Acórdão: em juízo de retratação, deu parcial provimento à apelação interposta por MELNICK EVEN CEDRO EMPREENDIMENTO IMOBILIÁRIO LTDA, nos termos da seguinte ementa:
JUÍZO DE RETRATAÇÃO. APELAÇÃO CÍVEL. PROMESSA DE COMPRA E VENDA. AÇÃO DE RESCISÃO CONTRATUAL. JUROS DE MORA. TERMO INICIAL. TRÂNSITO EM JULGADO. NO COMPROMISSO DE COMPRA E VENDA DE UNIDADES IMOBILIÁRIAS FIRMADOS ANTES DA LEI N. 13.786/18, PUBLICADA EM 28/12/18, SENDO PLEITEADA A RESOLUÇÃO DO CONTRATO POR INTERESSE OU CULPA DO PROMITENTE COMPRADOR COM PLEITO DE RESTITUIÇÃO DE VALORES DE FORMA DIVERSA DAQUELA AJUSTADA EM CLÁUSULA PENAL, OS JUROS DE MORA INCIDEM A PARTIR DO TRÂNSITO EM JULGADO, CONFORME TEMA 1.002 DO STJ. ASSIM, É CASO EM QUE SE IMPÕE A REFORMA DA SENTENÇA PARA ESTABELECER A DATA DO TRÂNSITO EM JULGADO COMO TERMO INICIAL DOS JUROS DE MORA. RECURSO PARCIALMENTE PROVIDO, EM JUÍZO DE RETRATAÇÃO. (e-STJ fl. 840)
Recurso especial: alega violação dos arts. 489, II, § 1º, 494, I, 927, III, § 1º, e 987, § 2º e 1.022, I e II e parágrafo único, II, do CPC e 104, 389, 394, 395, 396 e 421, § 1º, do CC. Além de negativa de prestação jurisdicional, sustenta que o acórdão desconsidera o índice contratual (INCC) e aplica o IGP-M sem fundamentação idônea, gerando desequilíbrio contratual. Aduz que o IGP-M não reflete a inflação no período e provoca enriquecimento sem causa, devendo prevalecer o índice previsto no contrato. Argumenta que os juros moratórios devem incidir a partir do trânsito em julgado, conforme tese do Tema 1.002 do STJ. Assevera que o afastamento dos termos do contrato viola a liberdade contratual e a função social, exigindo observância aos índices oficiais regularmente estabelecidos.
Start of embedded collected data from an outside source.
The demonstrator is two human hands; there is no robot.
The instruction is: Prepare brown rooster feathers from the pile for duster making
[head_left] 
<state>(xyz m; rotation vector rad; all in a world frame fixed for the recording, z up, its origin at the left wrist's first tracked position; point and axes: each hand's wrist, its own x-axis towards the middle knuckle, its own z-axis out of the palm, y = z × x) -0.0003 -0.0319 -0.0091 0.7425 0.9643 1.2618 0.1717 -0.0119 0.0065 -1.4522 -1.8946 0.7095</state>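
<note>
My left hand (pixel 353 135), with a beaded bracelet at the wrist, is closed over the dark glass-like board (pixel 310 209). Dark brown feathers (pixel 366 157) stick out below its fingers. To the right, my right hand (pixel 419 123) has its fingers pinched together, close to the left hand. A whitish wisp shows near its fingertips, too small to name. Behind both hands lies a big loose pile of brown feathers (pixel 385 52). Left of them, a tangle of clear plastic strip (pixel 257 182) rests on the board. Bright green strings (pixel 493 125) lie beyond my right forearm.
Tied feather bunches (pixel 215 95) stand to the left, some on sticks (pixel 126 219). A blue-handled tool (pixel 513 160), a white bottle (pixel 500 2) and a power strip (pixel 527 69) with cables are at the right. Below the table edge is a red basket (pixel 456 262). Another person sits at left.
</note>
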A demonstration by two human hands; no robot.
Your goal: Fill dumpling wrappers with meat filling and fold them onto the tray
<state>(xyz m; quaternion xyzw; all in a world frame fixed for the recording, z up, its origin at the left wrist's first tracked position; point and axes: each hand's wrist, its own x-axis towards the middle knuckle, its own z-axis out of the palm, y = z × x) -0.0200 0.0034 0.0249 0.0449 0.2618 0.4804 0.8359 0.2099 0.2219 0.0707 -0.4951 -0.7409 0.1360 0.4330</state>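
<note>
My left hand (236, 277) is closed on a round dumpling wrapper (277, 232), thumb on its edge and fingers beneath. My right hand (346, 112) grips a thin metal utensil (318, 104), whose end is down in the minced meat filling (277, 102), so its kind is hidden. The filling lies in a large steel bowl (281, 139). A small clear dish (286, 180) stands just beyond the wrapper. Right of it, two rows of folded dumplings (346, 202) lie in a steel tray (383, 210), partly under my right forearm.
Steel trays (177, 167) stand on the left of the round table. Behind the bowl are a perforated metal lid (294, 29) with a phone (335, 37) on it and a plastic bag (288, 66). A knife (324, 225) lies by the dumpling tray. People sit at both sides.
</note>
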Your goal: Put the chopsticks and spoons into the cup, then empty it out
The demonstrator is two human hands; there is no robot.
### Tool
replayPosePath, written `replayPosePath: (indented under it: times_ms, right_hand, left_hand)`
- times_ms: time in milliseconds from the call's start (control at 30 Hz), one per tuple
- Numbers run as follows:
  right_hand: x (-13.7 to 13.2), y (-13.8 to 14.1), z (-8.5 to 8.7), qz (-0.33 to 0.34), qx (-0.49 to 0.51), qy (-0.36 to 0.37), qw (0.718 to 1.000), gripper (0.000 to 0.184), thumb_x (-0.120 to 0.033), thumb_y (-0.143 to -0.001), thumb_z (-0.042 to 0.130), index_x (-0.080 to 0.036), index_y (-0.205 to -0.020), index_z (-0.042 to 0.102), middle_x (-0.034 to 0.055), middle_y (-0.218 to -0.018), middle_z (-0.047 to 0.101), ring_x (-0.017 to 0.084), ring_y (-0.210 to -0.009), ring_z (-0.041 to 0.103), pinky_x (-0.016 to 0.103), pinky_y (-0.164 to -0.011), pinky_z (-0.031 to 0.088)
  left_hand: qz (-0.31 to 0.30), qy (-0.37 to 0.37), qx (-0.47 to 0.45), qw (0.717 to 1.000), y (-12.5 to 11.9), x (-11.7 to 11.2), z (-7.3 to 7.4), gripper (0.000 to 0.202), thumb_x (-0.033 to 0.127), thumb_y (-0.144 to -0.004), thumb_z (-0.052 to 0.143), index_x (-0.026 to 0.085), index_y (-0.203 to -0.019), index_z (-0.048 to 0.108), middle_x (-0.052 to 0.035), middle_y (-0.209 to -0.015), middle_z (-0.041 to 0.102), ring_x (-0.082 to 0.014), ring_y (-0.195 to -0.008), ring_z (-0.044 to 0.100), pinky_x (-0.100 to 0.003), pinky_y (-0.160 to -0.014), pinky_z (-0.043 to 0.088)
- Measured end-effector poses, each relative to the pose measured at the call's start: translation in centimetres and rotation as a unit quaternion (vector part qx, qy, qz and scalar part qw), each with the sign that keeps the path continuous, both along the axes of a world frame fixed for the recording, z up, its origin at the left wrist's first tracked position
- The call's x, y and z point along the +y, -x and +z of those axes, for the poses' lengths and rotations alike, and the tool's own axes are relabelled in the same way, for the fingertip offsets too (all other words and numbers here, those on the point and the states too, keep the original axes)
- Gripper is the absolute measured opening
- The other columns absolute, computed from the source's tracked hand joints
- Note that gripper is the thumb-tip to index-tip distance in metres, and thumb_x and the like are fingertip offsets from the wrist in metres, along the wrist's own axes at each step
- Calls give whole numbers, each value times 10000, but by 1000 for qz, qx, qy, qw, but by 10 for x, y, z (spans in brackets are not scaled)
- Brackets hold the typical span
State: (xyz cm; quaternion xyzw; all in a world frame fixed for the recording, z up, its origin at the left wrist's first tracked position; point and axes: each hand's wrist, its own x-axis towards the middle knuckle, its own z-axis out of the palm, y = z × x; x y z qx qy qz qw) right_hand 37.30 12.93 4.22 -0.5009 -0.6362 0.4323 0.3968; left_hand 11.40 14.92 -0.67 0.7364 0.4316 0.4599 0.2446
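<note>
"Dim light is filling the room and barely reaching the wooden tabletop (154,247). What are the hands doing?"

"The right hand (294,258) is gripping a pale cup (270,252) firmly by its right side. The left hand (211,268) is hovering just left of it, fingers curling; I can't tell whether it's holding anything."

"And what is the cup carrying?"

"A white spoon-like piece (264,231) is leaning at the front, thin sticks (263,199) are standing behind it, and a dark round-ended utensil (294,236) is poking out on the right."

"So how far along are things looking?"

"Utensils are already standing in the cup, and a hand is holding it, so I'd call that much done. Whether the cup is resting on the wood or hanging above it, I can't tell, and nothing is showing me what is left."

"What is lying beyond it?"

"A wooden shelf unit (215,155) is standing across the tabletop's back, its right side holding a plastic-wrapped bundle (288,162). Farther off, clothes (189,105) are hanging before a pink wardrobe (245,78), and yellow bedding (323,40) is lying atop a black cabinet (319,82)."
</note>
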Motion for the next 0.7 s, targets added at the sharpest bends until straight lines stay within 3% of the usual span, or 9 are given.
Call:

RELATADO O PROCESSO, DECIDE-SE. - Da violação do art. 1.022 do CPC
É firme a jurisprudência do STJ no sentido de que não há ofensa ao art. 1.022 do CPC quando o Tribunal de Justiça, aplicando o direito que entende cabível à hipótese soluciona integralmente a controvérsia submetida à sua apreciação, ainda que de forma diversa daquela pretendida pela parte. A propósito, confira-se: REsp n. 2.095.460/SP, Terceira Turma, DJe de 15/2/2024 e AgInt no AREsp n. 2.325.175/SP, Quarta Turma, DJe de 21/12/2023. No particular, verifica-se que o acórdão recorrido decidiu, fundamentada e expressamente acerca da adoção do IGP-M como fator de atualização monetária, bem como, em juizo de retratação, quanto à aplicabilidade do Tema 1.002/STJ, fixando o trânsito em julgado como termo inicial dos juros de mora (e-STJ fls. 838-840), de maneira que os embargos de declaração opostos pela parte agravante, de fato, não comportavam acolhimento. Assim, observado o entendimento dominante desta Corte acerca do tema, inexiste violação do art. 1.022 do CPC, incidindo, quanto ao ponto a Súmula 568/STJ. - Da violação do art. 489 do CPC
Do exame do acórdão recorrido, constata-se que as questões de mérito foram devidamente analisadas e discuti das, de modo que a prestação jurisdicional foi esgotada. É importante salientar que a ausência de manifestação a respeito de determinado ponto não deve ser confundida com a adoção de razões contrárias aos interesses da parte. Logo, não há contrariedade ao art. 489 do CPC, pois o TJ/RS decidiu de modo claro e fundamentado. No mesmo sentido: AgInt nos EDcl no AREsp n. 1.547.208/SP, Terceira Turma, DJe 19/12/2019 e AgInt no AREsp n. 1.480.314/RJ, Quarta Turma, DJe 19/12/2019. - Do reexame de fatos e provas e da interpretação de cláusulas contratuais
Alterar o decidido no acórdão impugnado, no que se refere à substituição do IGP-M pelo índice contratual (INCC/IPCA), exige o reexame de fatos e provas e a interpretação de cláusulas contratuais, o que é vedado em recurso especial pelas Súmulas 5 e 7, ambas do STJ. Desse modo, não é possível que sejam revisitados fatos ou que seja conferida nova interpretação de cláusula contratual, uma vez que são matérias ligadas às especificidades do processo e alheias à função desta Corte Superior que é a uniformização da interpretação da legislação federal. Ademais, quanto à tese de "descompasso" do IGP-M, evolução histórica de índices e o alegado enriquecimento sem causa, aplica-se a Súmula 7/STJ, pois a análise pressupõe o reexame de elementos fáticos e econômicos já valorados pelo TJ/RS. Forte nessas razões, CONHEÇO do agravo e, com fundamento no art. 932, III e IV, "a", do CPC, bem como na Súmula 568/STJ, CONHEÇO PARCIALMENTE do recurso especial e, nessa extensão, NEGO-LHE PROVIMENTO. Deixo de majorar os honorários na forma do art. 85, §11, do CPC, visto que não foram arbitrados no julgamento do recurso pelo TJ/RS em desfavor da agravante.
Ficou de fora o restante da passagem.